Brief: Check every line of the records below for the string "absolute" and copy the ones that have it.

Dataset records
• • •
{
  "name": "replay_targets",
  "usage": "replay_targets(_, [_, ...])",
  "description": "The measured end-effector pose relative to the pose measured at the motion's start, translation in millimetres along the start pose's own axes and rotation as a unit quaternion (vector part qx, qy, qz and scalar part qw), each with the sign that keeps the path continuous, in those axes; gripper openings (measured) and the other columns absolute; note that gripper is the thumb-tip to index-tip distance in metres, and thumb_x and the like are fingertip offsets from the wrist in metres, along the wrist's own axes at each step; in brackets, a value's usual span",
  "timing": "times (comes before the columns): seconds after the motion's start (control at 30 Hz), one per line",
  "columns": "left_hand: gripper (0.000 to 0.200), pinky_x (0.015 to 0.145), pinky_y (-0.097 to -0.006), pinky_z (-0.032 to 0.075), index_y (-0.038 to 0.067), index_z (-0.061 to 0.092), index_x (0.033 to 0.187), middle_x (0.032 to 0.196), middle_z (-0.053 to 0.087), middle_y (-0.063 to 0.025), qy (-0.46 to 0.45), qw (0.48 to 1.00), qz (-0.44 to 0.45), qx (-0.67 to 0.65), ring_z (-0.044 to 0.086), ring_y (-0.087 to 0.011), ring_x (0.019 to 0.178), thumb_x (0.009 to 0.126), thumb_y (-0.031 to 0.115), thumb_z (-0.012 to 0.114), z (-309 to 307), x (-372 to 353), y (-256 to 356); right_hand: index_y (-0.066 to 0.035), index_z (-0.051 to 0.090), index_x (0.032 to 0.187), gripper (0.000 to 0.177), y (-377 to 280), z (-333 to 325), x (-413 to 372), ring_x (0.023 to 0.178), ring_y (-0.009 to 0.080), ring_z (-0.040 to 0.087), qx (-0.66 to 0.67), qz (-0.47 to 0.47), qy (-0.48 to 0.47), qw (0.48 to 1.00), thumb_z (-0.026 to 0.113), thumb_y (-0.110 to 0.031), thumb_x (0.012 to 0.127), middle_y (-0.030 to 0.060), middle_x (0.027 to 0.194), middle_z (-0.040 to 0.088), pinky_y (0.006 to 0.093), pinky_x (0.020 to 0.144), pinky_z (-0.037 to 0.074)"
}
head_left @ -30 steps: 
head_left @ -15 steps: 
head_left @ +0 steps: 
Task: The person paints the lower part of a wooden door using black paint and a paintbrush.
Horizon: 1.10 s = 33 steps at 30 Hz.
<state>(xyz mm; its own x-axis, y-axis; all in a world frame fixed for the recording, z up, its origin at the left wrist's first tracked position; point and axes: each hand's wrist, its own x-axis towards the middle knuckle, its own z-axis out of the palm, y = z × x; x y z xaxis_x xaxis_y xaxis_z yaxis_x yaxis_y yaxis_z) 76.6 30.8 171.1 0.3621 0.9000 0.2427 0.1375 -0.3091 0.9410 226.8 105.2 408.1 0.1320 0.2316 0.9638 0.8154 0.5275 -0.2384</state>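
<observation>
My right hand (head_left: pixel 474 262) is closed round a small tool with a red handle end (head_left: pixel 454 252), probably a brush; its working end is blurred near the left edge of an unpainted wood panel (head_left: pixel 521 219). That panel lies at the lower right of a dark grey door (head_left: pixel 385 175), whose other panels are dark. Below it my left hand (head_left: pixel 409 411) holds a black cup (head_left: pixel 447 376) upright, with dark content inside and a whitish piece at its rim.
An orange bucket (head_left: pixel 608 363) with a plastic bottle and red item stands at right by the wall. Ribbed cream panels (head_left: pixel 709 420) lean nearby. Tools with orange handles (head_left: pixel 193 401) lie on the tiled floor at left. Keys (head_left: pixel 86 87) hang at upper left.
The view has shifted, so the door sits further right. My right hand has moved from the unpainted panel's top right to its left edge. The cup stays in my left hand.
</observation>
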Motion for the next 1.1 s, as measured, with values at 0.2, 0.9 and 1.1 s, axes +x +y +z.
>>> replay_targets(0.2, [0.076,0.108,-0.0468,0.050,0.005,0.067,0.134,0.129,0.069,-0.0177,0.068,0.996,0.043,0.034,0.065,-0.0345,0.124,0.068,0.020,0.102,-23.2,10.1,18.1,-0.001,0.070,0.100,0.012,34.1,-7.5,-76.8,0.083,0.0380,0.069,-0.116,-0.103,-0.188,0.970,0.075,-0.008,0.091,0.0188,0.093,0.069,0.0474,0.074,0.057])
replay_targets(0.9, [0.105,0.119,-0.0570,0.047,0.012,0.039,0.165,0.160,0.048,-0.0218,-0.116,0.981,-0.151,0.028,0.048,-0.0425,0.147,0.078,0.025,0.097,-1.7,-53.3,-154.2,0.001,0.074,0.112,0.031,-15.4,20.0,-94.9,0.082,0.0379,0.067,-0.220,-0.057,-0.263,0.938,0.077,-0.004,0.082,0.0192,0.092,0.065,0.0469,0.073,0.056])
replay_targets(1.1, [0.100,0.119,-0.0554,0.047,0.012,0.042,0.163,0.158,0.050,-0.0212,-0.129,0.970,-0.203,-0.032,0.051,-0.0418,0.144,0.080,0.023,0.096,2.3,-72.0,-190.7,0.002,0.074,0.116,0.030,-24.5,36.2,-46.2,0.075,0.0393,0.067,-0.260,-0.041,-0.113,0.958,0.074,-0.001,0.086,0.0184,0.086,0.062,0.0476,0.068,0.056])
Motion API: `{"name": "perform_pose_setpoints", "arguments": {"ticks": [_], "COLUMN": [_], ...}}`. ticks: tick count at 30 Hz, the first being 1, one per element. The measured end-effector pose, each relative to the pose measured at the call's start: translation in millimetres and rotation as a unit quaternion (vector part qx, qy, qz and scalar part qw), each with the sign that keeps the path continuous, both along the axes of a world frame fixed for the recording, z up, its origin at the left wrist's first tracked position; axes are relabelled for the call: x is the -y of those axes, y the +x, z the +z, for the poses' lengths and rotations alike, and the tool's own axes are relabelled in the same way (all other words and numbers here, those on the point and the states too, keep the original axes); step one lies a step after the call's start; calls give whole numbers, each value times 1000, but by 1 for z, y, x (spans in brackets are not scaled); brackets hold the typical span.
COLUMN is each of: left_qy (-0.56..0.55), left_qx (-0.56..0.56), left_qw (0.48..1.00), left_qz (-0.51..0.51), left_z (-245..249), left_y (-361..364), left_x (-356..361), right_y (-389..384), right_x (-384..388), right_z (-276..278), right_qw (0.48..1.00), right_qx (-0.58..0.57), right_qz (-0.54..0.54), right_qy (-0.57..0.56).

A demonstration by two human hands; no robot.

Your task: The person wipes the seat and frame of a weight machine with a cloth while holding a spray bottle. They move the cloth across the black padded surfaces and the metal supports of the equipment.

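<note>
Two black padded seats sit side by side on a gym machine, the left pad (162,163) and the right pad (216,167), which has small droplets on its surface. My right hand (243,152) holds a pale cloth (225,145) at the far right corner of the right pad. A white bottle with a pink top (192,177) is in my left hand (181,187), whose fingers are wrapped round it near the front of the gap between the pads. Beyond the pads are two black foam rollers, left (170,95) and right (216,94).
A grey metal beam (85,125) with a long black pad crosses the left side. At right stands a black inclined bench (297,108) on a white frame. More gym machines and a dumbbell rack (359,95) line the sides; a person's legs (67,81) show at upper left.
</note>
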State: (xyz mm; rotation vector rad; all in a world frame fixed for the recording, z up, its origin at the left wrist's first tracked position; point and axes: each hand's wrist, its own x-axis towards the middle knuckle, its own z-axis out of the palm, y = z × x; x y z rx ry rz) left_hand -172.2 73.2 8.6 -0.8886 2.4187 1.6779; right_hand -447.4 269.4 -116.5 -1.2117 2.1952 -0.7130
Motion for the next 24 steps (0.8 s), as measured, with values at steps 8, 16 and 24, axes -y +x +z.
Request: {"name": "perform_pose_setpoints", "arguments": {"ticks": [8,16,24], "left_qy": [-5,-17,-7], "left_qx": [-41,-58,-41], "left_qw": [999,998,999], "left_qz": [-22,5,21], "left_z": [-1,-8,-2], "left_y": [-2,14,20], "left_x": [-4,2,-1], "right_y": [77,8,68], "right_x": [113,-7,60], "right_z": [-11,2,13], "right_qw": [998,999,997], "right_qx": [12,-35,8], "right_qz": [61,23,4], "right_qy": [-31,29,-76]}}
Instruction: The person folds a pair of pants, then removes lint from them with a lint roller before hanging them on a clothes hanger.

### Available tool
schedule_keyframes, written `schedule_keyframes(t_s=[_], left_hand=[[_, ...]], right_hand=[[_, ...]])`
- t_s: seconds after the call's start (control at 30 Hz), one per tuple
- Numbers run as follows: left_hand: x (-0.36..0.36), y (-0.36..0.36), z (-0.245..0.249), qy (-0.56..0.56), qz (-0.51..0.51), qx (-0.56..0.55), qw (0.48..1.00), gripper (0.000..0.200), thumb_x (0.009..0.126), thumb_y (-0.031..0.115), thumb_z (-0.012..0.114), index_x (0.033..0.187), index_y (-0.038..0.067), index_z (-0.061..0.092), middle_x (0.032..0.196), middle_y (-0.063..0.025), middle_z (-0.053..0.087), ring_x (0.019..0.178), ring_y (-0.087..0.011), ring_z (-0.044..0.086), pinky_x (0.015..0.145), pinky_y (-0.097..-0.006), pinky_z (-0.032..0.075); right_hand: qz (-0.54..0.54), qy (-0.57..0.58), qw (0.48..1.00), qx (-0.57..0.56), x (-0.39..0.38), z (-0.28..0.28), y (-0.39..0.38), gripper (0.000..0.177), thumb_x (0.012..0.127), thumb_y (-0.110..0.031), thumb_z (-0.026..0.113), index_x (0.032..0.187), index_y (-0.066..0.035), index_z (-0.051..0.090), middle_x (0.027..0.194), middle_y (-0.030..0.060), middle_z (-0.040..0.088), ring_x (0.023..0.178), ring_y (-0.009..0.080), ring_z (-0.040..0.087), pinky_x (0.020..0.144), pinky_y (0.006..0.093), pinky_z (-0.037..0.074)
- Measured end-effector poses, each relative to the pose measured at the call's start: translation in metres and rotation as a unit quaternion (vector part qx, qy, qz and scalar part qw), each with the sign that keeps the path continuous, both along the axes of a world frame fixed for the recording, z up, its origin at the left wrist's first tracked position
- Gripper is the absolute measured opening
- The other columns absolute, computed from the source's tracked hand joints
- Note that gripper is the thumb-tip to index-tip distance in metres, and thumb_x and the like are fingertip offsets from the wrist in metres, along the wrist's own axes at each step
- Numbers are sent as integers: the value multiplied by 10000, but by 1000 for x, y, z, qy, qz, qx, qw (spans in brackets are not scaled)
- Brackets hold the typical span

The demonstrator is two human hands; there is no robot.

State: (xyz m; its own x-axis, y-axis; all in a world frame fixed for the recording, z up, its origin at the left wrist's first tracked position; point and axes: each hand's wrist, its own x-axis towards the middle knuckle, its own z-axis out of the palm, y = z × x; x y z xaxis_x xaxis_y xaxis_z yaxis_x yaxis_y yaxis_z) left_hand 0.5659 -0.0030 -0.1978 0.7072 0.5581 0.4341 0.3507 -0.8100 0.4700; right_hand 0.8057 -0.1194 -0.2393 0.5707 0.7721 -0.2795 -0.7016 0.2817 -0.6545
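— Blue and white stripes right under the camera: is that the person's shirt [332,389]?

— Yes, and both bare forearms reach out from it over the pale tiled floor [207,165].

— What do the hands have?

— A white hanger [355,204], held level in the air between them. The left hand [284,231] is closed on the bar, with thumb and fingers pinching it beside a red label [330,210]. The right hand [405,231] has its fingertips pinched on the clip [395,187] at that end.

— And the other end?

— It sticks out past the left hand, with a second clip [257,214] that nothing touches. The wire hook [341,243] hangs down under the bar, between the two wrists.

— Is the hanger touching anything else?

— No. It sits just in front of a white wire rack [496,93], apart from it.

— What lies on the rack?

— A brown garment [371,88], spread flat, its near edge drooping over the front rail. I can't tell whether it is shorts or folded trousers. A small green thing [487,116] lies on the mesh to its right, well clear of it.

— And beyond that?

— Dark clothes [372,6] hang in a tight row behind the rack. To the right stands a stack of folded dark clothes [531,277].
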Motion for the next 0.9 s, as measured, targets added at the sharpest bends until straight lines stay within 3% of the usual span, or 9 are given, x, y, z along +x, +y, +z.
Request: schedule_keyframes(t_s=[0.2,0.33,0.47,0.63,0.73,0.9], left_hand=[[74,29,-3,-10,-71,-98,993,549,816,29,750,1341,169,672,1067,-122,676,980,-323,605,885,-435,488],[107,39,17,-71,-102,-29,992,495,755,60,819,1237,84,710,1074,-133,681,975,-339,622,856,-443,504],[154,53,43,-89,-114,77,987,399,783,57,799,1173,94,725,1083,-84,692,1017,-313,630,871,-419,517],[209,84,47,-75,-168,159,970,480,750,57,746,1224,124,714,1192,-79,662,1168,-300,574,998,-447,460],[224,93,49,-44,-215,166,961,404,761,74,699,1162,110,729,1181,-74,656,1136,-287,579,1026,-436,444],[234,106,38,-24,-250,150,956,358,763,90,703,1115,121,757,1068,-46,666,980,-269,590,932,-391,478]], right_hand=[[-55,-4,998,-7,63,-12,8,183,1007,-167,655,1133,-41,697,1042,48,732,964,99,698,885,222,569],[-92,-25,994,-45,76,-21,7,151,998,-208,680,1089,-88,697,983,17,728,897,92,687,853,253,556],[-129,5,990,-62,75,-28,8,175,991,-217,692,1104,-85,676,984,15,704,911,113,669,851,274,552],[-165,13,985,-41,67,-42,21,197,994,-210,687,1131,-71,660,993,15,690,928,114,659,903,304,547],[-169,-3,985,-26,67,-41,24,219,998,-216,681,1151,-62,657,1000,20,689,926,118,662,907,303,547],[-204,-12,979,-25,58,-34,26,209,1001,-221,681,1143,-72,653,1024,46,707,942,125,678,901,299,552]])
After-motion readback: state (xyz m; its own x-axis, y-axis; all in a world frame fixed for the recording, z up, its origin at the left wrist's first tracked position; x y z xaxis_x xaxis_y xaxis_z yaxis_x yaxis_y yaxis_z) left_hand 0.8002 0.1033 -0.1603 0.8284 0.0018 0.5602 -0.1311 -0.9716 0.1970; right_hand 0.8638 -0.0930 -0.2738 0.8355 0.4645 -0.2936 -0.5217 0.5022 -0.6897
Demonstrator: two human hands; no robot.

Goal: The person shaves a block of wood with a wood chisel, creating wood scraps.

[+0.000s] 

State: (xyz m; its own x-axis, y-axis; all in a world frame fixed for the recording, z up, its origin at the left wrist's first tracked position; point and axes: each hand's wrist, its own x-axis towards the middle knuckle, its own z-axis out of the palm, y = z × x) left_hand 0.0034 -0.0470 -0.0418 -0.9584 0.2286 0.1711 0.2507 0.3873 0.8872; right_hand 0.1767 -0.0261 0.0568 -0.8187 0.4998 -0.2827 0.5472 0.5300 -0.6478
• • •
Your solution:
  "description": "The measured end-effector pose relative to the pose measured at the motion's start, translation in millimetres along the start pose's own axes and rotation as a unit quaternion (vector part qx, qy, qz and scalar part qw), each with the sign that keeps the path continuous, in those axes; gripper openings (measured) and the other columns absolute; note that gripper is the thumb-tip to index-tip distance in metres, and thumb_x and the like are fingertip offsets from the wrist in metres, along the wrist's own axes at each step; in brackets, a value's usual span",
- Gripper is the absolute measured opening
- The other columns absolute, computed from the source's tracked hand joints

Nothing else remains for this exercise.